The relationship between mycosis fungoides and Sézary syndrome has been the subject of innumerable studies. In the past, Sézary syndrome was considered as the leukemic variant of mycosis fungoides, and both entities were lumped in the nonspecific group of cutaneous T-cell lymphoma (CTCL). Indeed, this term is still being used in publications on the subject, particularly in studies carried out in the United States. Although the term CTCL has helped focus the attention on a group of lymphomas arising primary in the skin, its use should be discouraged, and cases should be classified according to precise categories. In fact, there are phenotypic and genetic data supporting the distinction of mycosis fungoides from Sézary syndrome [34, 35]. Mycosis fungoides is a disease of skin resident, effector memory T-cells, whereas Sézary syndrome is a malignancy of central memory T-cells [36].
One of the main subjects of discussion in mycosis fungoides is the relationship with the so-called “parapsoriases.” More than one hundred years after the introduction of the term by Brocq (who, by the way, proposed the term only as a provisional nomenclature!) there is still no consensus as to how to classify these lesions. Some consider parapsoriasis en plaque as a precursor of the disease, others as an early manifestation of it, and still others as a differential diagnosis of mycosis fungoides. A thorough discussion on the parapsoriases can be found in a specific section later in this chapter.
Clinical Features
Lesions of mycosis fungoides can be divided morphologically into patches, plaques, and tumors, and clinical morphology has been used in the past to classify the disease in three clinical stages according to the presence of such lesions. These three “stages” reflect disease activity and correlate well with prognosis. In fact, although patches and plaques are considered as a single morphologic criterion in the ISCL–EORTC staging system, a large study clearly showed that the presence of plaques is associated with a worse prognosis in terms of survival and progression risk as compared with that of patches only [24].
Although patches are considered as a clinical feature of early mycosis fungoides, it should be underlined that patients with advanced mycosis fungoides who are in complete remission after successful treatment may relapse with either patches, plaques, or tumors, and that patches are frequently seen in patients with advanced (tumor-stage) mycosis fungoides.
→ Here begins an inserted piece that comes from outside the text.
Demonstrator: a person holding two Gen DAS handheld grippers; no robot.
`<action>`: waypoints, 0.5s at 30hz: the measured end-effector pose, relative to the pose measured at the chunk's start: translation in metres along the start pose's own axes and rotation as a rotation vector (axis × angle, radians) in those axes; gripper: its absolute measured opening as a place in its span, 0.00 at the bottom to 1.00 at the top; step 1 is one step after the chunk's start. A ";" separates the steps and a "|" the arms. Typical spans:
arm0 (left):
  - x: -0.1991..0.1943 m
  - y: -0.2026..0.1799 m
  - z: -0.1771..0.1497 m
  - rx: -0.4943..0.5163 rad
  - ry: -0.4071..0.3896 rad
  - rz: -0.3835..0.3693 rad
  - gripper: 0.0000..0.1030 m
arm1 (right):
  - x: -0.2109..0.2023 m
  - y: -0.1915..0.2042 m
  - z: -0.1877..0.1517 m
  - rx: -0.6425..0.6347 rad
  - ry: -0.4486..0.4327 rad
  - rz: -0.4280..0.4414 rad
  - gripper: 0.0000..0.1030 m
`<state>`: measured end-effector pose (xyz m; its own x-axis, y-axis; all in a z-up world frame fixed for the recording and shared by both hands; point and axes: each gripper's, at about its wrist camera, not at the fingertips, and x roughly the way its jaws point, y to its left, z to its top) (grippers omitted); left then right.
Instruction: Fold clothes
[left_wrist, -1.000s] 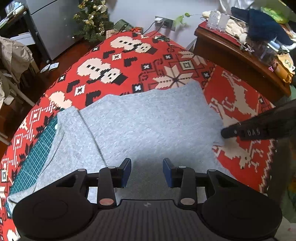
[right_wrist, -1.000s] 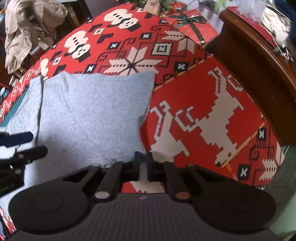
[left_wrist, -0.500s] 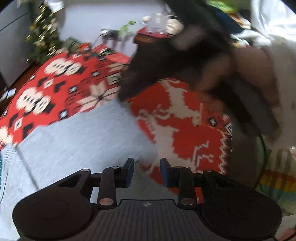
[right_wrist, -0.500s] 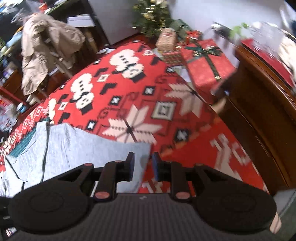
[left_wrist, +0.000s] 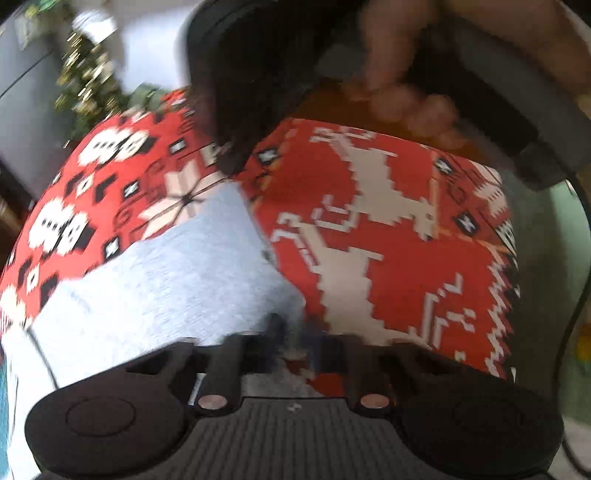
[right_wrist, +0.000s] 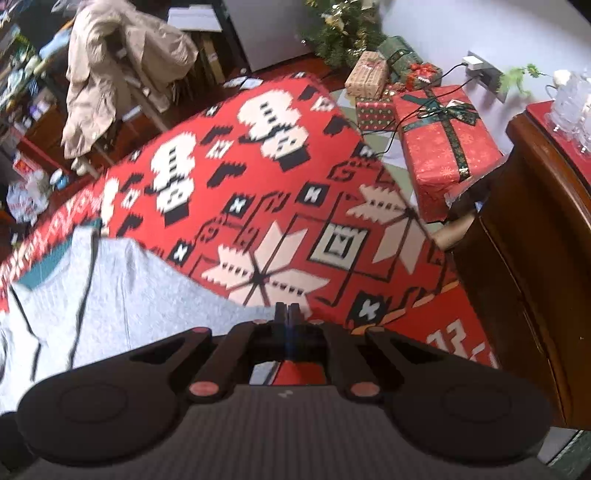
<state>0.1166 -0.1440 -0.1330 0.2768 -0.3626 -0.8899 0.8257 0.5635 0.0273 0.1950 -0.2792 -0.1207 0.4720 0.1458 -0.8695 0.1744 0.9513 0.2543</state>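
Both grippers (left_wrist: 293, 341) (right_wrist: 287, 317) clamped on grey garment (left_wrist: 166, 295) edge.

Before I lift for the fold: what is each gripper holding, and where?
Both are shut on the grey garment: the right gripper on its far right corner, the left gripper on its near right corner, though that view is blurred.

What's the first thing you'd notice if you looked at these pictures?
The bright red cloth with white snowmen and snowflakes fills the middle. A grey garment lies flat on its left part, with both tools at its right edge. Behind, wrapped presents sit by a small Christmas tree.
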 end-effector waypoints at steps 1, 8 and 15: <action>-0.003 0.012 0.000 -0.100 0.005 -0.040 0.06 | -0.002 -0.001 0.003 0.001 -0.010 -0.006 0.00; -0.017 0.096 -0.026 -0.802 0.012 -0.284 0.05 | -0.010 -0.006 0.022 0.010 -0.048 -0.016 0.00; -0.008 0.092 -0.025 -0.753 0.073 -0.346 0.15 | -0.015 -0.006 -0.006 0.049 0.002 0.007 0.09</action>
<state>0.1778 -0.0704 -0.1347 0.0142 -0.5721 -0.8201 0.3009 0.7846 -0.5421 0.1820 -0.2856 -0.1116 0.4718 0.1529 -0.8684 0.2134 0.9358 0.2807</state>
Patches of mycosis fungoides are characterized by variably large, erythematous, finely scaling lesions. They can be generalized or localized (Fig. 2.1); when localized, there is often a predilection for the buttocks and other sun-protected areas (Figs 2.2 and 2.3). Scaling is variable and may also depend on previous local treatment (Fig. 2.4). Loss of elastic fibers and atrophy of the epidermis may confer on the lesions a typical wrinkled appearance, and terms such as ‘parchment-like’ or ‘cigarette paper-like’ have been used to describe them. These morphological features are particularly frequent in poikilodermatic mycosis fungoides (see the corresponding section in this chapter). Sometimes the single patches have a yellowish hue, conferring a “xanthomatous”-like aspect to the lesions (in the past referred to as “xanthoerythroderma perstans”) (Fig. 2.5).
Plaques of mycosis fungoides are characterized by infiltrated, variably scaling, reddish-brown lesions (Figs 2.6 and 2.7). Typical patches are usually observed contiguous to plaques or at other sites of the body. The size and form of the plaques are variable. Ulceration may be present but it is usually confined to a portion of the lesion; in some cases superficial crusts convey some resemblance to impetiginized lesions (and secondary impetiginization may also occur). Plaques of mycosis fungoides should be distinguished from flat tumors of the disease (Fig. 2.8).
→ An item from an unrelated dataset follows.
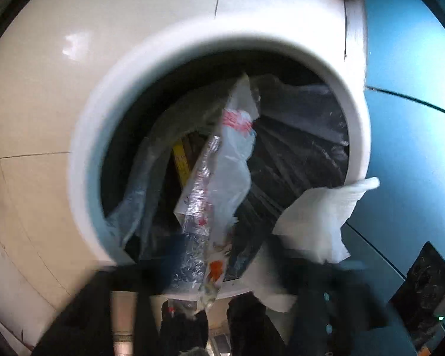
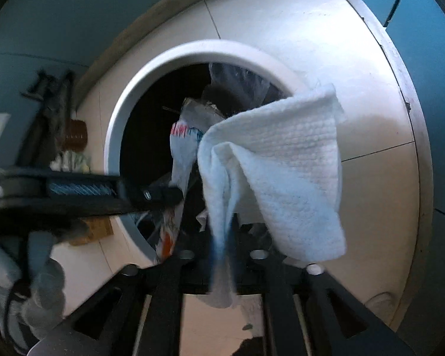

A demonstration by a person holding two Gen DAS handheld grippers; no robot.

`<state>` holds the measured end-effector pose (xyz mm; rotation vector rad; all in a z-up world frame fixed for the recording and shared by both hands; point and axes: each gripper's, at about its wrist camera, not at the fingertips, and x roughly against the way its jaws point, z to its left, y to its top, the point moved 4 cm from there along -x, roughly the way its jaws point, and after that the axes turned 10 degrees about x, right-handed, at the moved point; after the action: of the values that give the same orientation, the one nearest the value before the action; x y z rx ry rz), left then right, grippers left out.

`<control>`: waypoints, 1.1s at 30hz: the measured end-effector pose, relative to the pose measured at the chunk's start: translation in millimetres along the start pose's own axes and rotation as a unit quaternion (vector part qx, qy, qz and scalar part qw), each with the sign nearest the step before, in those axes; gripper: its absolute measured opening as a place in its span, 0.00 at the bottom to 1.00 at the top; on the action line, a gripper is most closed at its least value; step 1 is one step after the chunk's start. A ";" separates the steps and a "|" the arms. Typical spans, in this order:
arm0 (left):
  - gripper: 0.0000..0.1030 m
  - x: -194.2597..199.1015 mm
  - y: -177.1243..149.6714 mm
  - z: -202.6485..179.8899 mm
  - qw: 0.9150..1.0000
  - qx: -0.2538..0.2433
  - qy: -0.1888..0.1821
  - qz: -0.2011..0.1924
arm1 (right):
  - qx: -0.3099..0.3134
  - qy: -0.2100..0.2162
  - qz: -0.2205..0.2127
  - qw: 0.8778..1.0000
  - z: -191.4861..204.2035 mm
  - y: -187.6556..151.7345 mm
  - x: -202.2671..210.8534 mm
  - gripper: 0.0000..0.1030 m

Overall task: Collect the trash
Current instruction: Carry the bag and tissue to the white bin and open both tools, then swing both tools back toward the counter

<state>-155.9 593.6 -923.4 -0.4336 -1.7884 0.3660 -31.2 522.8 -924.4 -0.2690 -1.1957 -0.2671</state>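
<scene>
Jaws of the left gripper [image 1: 213,323] stand wide, and the lower end of a clear wrapper [image 1: 222,160] with red print sits at the tip of one finger; whether it still touches that finger cannot be told through the blur. The wrapper stretches up from there over the mouth of the bin [image 1: 83,154], most of its length already above the opening.

The right gripper [image 2: 222,270] has its jaws narrowly apart, and a white tissue [image 2: 276,172] has its thin lower tail between them, with a gap on either side, so the pads do not press it. The tissue's broad upper part spreads over the near edge of the bin's rim, partly above the opening and partly outside it.

The bin is round and white with a thick rim and a black liner [image 1: 296,148]. Inside lie a crumpled clear plastic sheet [image 1: 139,184] against the left wall and something yellow [image 1: 179,160] deeper down. The bin stands on a pale tiled floor [image 1: 29,89] beside a blue wall [image 1: 415,118].
</scene>
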 end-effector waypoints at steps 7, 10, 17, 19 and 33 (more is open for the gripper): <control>0.97 44.5 -17.4 8.8 0.996 -0.015 0.034 -0.087 | 0.021 -0.037 -0.013 0.999 4.9 -7.9 27.6 0.67; 0.97 68.9 -33.4 14.0 0.983 -0.036 0.090 -0.158 | 0.031 -0.085 -0.018 0.996 10.6 -13.4 37.2 0.97; 0.97 124.4 -77.8 19.8 0.955 -0.069 0.156 -0.243 | 0.053 -0.154 -0.033 0.986 23.2 -31.4 78.5 1.00; 0.97 139.5 -94.3 19.1 0.952 -0.070 0.161 -0.250 | 0.053 -0.156 -0.037 0.986 31.0 -38.8 95.7 1.00; 0.97 299.7 -248.8 -30.6 0.942 -0.068 0.139 -0.298 | 0.067 -0.162 -0.093 0.980 114.1 -98.6 323.0 1.00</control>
<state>-220.7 516.7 -545.8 -0.0187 -1.5787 -0.2370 -54.1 449.8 -576.2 -0.0832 -1.5576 -0.3130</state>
Patches and plaques of mycosis fungoides may have a different morphology on dark skin (“skin of color”). Besides the hypopigmented variant, which is seen more often in black patients, lesions usually appear less erythematous and have a greyish or silver hue instead (Fig. 2.9). Both hyperpigmentation and hypopigmentation may be present, often at the same time.
Tumors in mycosis fungoides may be observed in the absence of other lesions, or in combination with patches and plaques (Figs 2.10, 2.11, and 2.12). They may be solitary or, more often, localized or generalized. Ulceration is common. Large ulceration of flat tumors may mimic the picture of so-called ulcus rodens (Fig. 2.13) and fungating tumors may destruct underlying structures (Fig. 2.14). Flat tumors and associated plaques may present as large, marginated, sometimes “geographical” lesions (Fig. 2.15). On the scalp, confluent, flat tumors may confer on the lesion features similar to those of “cutis verticis gyrata” (Fig. 2.16). The growth rate of tumors in mycosis fungoides is variable: in some cases they grow rapidly in a matter of weeks, in others they are relatively stable for months. Partial regression is not uncommon.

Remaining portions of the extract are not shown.